Data below:
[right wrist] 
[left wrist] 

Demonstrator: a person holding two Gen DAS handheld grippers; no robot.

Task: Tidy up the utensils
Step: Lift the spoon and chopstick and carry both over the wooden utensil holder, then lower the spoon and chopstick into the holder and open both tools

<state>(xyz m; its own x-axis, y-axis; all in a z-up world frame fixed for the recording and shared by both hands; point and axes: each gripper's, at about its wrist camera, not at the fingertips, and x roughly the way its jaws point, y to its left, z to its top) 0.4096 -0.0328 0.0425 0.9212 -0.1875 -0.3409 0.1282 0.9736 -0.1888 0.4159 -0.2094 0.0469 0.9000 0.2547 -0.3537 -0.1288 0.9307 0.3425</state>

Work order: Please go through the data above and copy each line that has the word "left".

Solution to the problem:
[left wrist] 
<state>(xyz m; its own x-axis, y-axis; all in a z-up world frame fixed for the recording and shared by both hands; point and axes: each gripper's, at about its wrist camera, not at the fingertips, and x roughly the way its jaws point, y to its left, z to its top) 0.4096 -0.0328 0.0425 0.9212 -0.1875 -0.3409 0.1282 0.9736 -0.1888 0.4159 -0.2094 0.0469 0.9000 0.2547 -0.3537 -0.1288 0.9307 0.3425</state>

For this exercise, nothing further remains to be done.